• [EXERCISE BRIEF] Up to and including the line containing "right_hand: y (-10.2", set down each line of the entries below exactly, starting from the first, and leave out the rest.

• [EXERCISE MATERIAL]

_ _ _ _ _

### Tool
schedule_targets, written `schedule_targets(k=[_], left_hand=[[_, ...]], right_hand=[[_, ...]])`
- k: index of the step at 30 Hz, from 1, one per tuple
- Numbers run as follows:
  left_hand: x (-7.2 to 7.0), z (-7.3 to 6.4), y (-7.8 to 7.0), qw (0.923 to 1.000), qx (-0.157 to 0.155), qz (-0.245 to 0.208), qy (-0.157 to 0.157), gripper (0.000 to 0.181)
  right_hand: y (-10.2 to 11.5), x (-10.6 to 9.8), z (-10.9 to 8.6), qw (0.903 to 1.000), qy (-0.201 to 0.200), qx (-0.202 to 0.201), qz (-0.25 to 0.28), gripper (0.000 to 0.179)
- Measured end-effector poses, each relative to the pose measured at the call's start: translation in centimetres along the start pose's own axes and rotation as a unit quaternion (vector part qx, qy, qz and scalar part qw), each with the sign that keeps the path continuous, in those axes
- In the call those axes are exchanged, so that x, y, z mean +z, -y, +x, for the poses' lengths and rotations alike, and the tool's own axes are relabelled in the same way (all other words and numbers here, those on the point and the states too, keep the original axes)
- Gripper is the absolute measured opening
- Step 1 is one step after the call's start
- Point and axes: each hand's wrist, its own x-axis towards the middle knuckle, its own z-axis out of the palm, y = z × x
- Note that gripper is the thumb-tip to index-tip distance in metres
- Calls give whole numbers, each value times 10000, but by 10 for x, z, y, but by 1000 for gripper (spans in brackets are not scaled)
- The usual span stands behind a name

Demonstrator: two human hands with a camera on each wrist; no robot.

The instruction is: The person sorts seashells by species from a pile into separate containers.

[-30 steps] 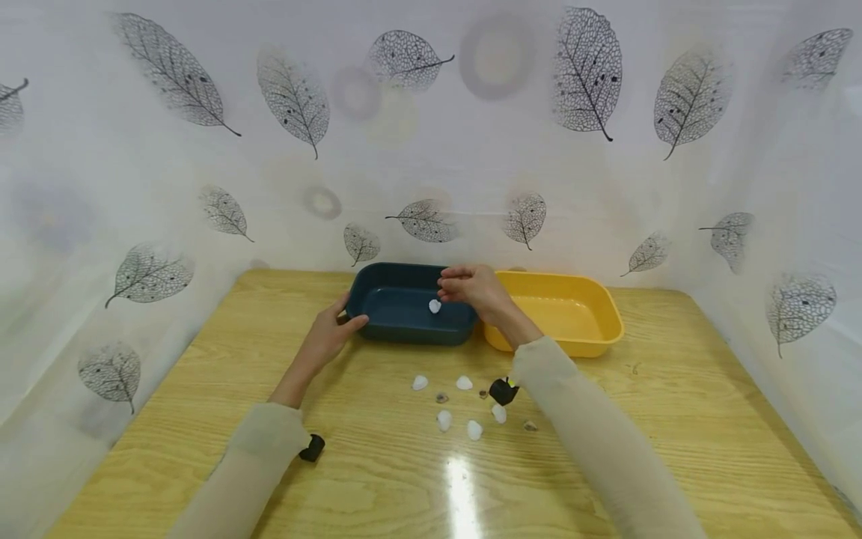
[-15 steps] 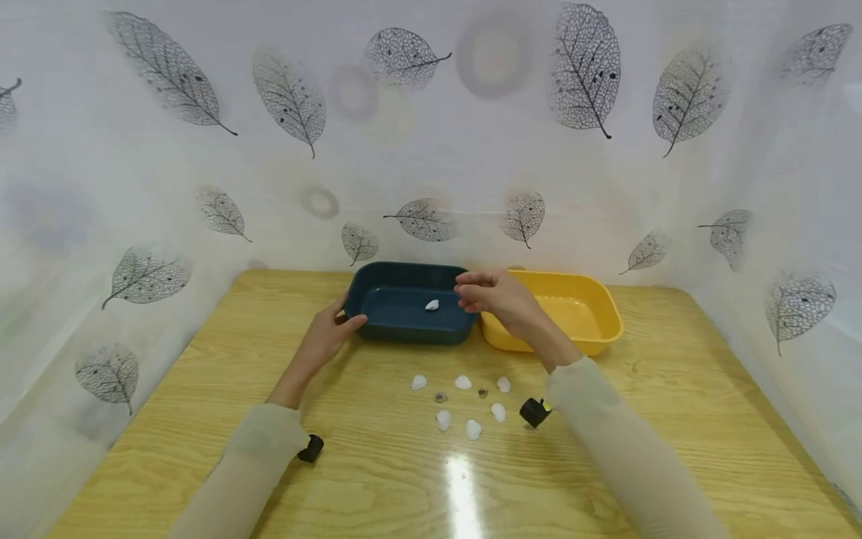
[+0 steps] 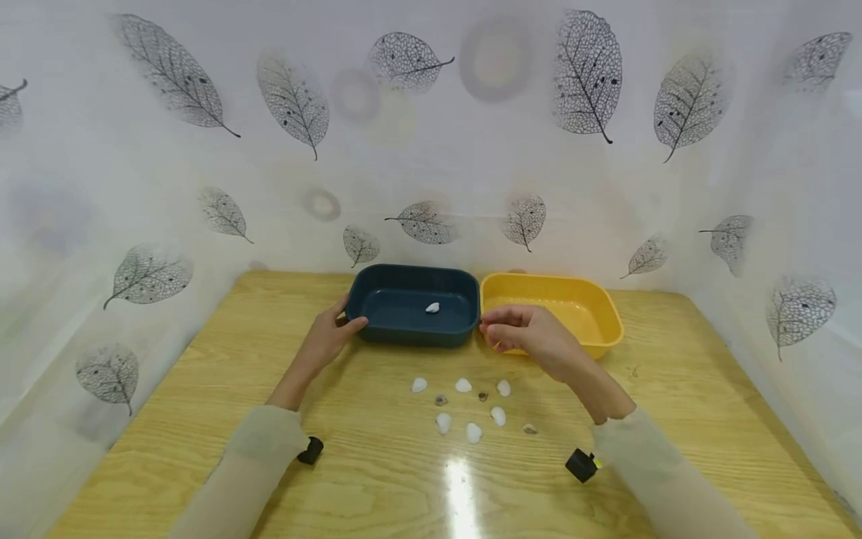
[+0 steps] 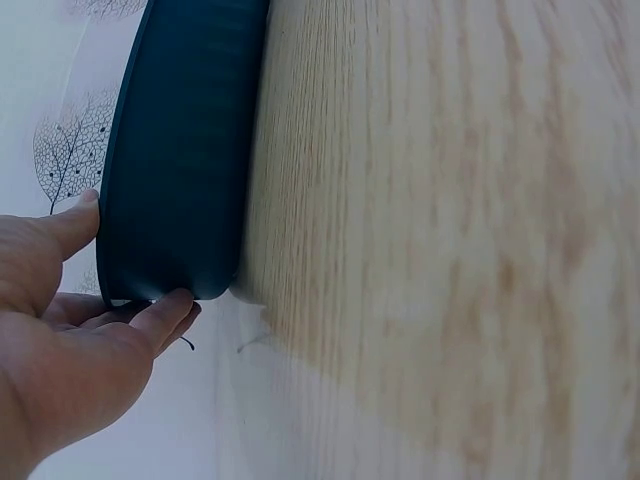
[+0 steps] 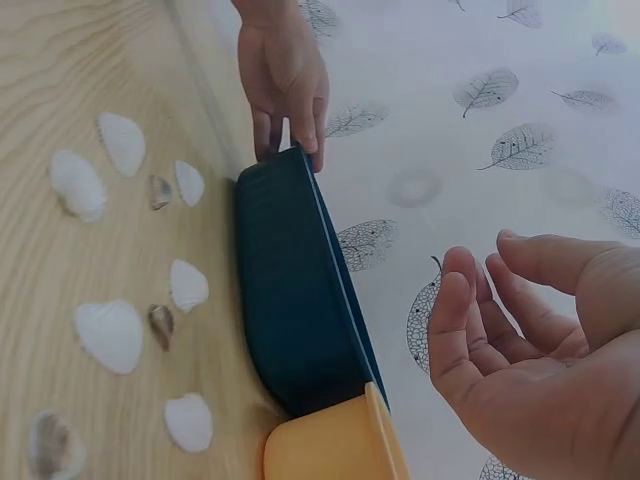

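My left hand (image 3: pixel 326 337) holds the left end of a dark blue plastic tub (image 3: pixel 411 338), thumb at the rim and fingers against its outer wall, as the left wrist view shows. One white seashell (image 3: pixel 432 308) lies inside that tub, right of its middle. My right hand (image 3: pixel 539 337) hovers by the front left corner of a yellow tub (image 3: pixel 592 346), with its fingers loosely bent and nothing between them in the right wrist view. In front of the tubs, several white seashells (image 3: pixel 474 433) and a few small brownish shells (image 3: pixel 530 429) lie spread on the wooden table.
The two tubs stand side by side near the table's (image 3: pixel 377 479) back edge, their ends close together. A white curtain (image 3: pixel 431 135) printed with leaves rises behind and along both sides. Black wrist cameras (image 3: pixel 582 466) hang under both sleeves.
The white seashell that was below the right fingers now rests in the dark blue tub. My right hand has moved right and nearer, away from that tub. The left hand keeps its hold.
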Motion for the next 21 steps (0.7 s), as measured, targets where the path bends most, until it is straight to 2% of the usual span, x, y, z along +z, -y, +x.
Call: schedule_targets(k=[13, 21], left_hand=[[1, 1, 0, 10000, 71, 36, 8, 75], [0, -1, -2, 9999, 53, 74, -68, 75]], right_hand=[[-22, -12, -29, 9999, 16, -26, -140, 32], [-33, -17, -40, 9996, 11, -6, -290, 38]])
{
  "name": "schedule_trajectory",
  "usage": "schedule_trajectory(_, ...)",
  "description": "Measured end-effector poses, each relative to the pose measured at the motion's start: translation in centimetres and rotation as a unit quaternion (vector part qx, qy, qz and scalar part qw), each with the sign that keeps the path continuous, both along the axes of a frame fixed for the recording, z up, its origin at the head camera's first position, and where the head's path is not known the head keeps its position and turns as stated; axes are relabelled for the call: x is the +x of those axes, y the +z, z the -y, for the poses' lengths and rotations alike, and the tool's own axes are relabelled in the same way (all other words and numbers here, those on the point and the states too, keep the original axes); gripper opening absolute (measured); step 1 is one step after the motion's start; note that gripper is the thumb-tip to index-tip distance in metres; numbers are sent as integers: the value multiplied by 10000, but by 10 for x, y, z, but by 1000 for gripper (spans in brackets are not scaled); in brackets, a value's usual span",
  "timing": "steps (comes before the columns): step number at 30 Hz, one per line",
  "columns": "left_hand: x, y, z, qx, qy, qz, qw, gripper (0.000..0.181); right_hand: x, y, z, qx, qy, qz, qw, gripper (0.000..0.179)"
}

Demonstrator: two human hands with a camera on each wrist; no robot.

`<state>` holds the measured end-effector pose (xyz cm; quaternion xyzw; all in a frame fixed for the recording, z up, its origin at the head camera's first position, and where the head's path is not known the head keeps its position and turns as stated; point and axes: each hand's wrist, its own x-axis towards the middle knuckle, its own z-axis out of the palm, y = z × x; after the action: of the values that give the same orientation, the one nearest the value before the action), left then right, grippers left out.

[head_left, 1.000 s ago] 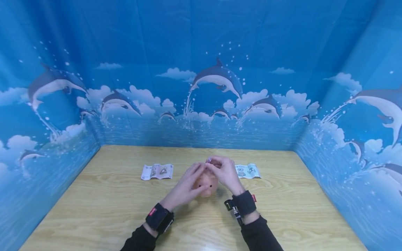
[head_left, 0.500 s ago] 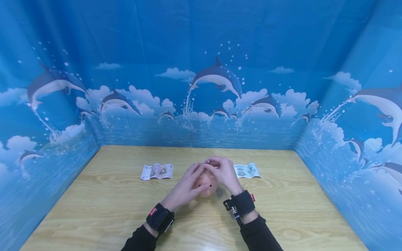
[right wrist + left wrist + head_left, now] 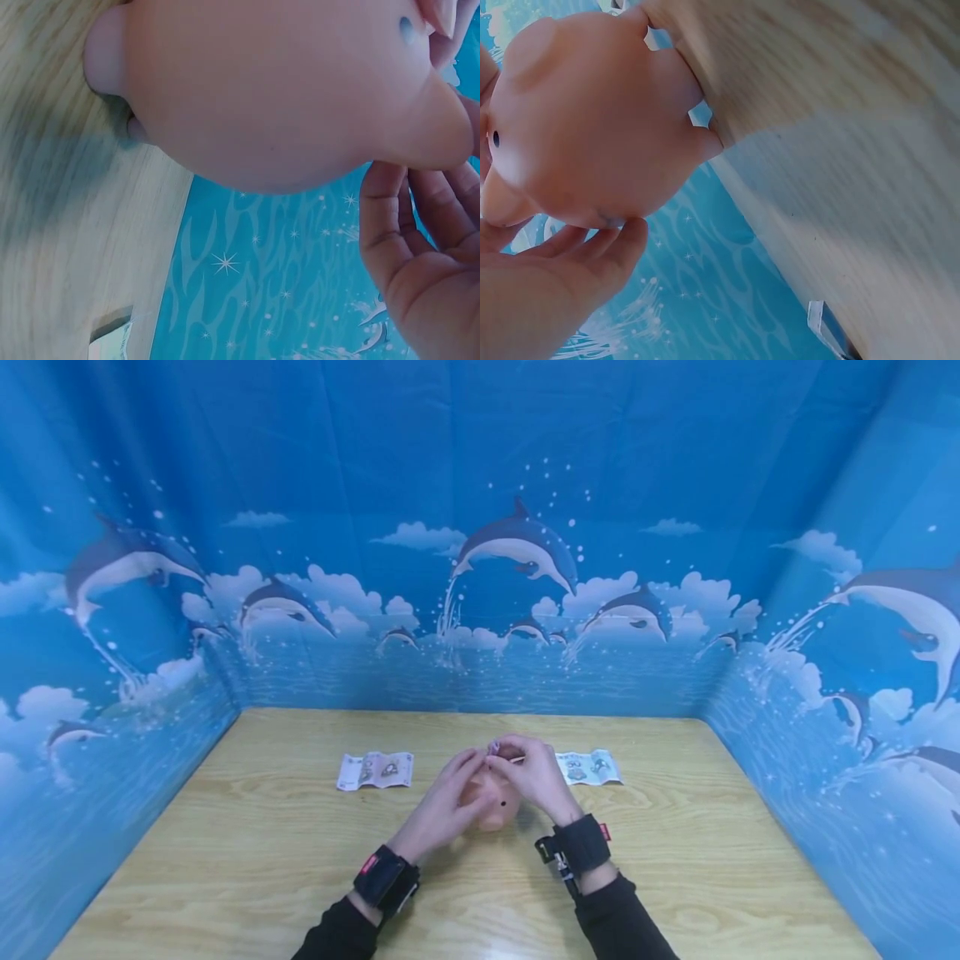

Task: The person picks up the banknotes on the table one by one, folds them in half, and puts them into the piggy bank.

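Observation:
A pink piggy bank (image 3: 498,814) stands on the table, facing me. My left hand (image 3: 442,806) holds it from the left, thumb near its face and fingers along its far side; those fingertips (image 3: 634,236) touch the body in the left wrist view. Above the pig's head, my right hand (image 3: 534,770) pinches a small folded purplish banknote (image 3: 493,747), mostly hidden by the fingers. Behind the pig's ear (image 3: 442,135), the right fingers (image 3: 382,206) show in the right wrist view. Whether the note is inside the slot cannot be seen.
A pinkish banknote (image 3: 375,771) lies creased on the wooden table (image 3: 285,860), left of the hands. A greenish banknote (image 3: 592,767) lies to the right, partly behind the right hand. A blue dolphin-print curtain (image 3: 375,677) surrounds the back and sides.
My left thumb has shifted upward over the pig's left eye, and the left wrist has moved slightly right. The right hand stays at the top of the pig, its fingers shifting slightly left.

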<state>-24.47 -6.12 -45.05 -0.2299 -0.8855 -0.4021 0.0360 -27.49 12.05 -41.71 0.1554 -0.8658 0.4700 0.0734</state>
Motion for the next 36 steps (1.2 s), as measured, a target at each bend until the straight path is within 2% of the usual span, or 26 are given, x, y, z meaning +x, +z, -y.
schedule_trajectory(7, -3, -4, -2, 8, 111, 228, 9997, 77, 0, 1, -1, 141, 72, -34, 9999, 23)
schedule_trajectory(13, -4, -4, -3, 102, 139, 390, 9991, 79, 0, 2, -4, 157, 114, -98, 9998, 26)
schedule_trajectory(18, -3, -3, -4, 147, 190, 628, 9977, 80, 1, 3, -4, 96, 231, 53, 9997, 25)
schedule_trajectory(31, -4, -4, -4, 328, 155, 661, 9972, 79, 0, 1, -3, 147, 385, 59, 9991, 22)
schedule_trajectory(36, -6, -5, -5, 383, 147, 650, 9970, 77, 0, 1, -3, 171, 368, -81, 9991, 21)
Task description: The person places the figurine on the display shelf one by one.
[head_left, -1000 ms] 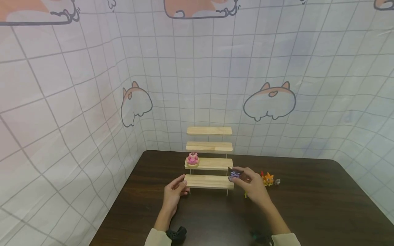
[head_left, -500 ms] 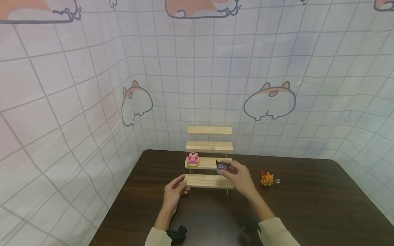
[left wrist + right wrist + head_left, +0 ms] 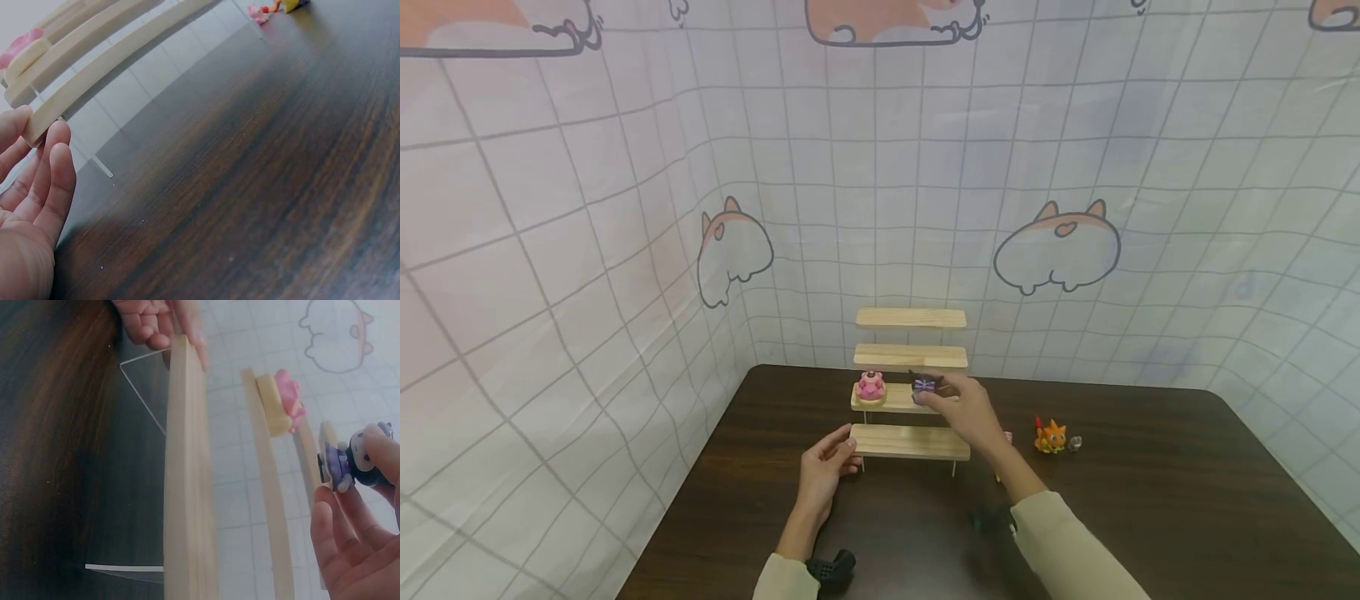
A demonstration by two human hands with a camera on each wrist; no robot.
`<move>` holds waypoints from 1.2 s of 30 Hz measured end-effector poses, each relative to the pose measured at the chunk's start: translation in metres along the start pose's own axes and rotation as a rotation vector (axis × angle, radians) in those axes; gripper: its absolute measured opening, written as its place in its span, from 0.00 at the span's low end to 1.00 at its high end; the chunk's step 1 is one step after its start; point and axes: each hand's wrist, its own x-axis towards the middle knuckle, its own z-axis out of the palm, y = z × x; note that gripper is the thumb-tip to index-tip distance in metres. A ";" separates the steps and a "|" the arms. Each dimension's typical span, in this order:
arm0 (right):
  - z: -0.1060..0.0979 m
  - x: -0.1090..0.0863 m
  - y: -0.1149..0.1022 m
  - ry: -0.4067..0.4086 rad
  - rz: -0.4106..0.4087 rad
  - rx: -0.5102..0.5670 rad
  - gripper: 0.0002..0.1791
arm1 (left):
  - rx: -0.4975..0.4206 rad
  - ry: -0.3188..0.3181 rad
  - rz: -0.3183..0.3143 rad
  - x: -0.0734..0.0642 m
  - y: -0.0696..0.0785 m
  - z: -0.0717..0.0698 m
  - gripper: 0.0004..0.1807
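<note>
A tiered wooden display stand [image 3: 910,442] with pale planks on clear supports stands on the dark table. My left hand [image 3: 823,475] grips the left end of its lowest plank, thumb above and fingers beneath, as the left wrist view [image 3: 34,181] also shows. Between thumb and fingers of my right hand [image 3: 972,414] is a small purple-and-black figurine [image 3: 340,464] with a white face. In the head view it overlaps the second plank from the bottom, right of its middle. A pink figurine [image 3: 871,387] on a cream base sits at that plank's left end.
Right of the stand, an orange figurine [image 3: 1051,437] stands beside a small greyish item [image 3: 1076,443]. A pink toy [image 3: 1008,436] is mostly hidden behind my right forearm. Behind the table hangs a white grid-patterned cloth [image 3: 910,167].
My right hand has carried the purple-and-black figurine leftward and away from me, from the lowest plank's right end to over the second plank. My left hand keeps its grip in place.
</note>
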 end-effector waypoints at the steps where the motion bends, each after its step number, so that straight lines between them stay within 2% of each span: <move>1: 0.000 0.002 -0.001 -0.004 0.001 0.003 0.24 | 0.003 0.000 0.001 0.000 0.000 0.000 0.24; 14: 0.010 0.023 0.010 -0.028 0.081 0.001 0.21 | 0.006 -0.007 0.013 0.001 -0.001 0.000 0.25; 24: 0.017 0.028 0.013 -0.032 0.097 -0.016 0.23 | 0.019 0.009 -0.015 0.002 0.000 -0.001 0.24; 36: 0.019 0.031 0.015 -0.033 0.107 -0.007 0.20 | 0.033 0.001 0.015 -0.001 0.001 0.001 0.26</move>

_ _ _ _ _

• [EXERCISE ANSWER]
### Tool
schedule_targets, written `schedule_targets(k=[_], left_hand=[[_, ...]], right_hand=[[_, ...]])`
- k: index of the step at 30 Hz, from 1, one per tuple
- Numbers run as follows:
  left_hand: x (-7.2 to 7.0), z (-7.3 to 6.4), y (-7.8 to 7.0), qw (0.923 to 1.000), qx (-0.157 to 0.155), qz (-0.245 to 0.208), qy (-0.157 to 0.157), gripper (0.000 to 0.181)
  right_hand: y (-10.2 to 11.5), x (-10.6 to 9.8), z (-10.9 to 8.6), qw (0.903 to 1.000), qy (-0.201 to 0.200), qx (-0.202 to 0.201), qz (-0.25 to 0.28), gripper (0.000 to 0.179)

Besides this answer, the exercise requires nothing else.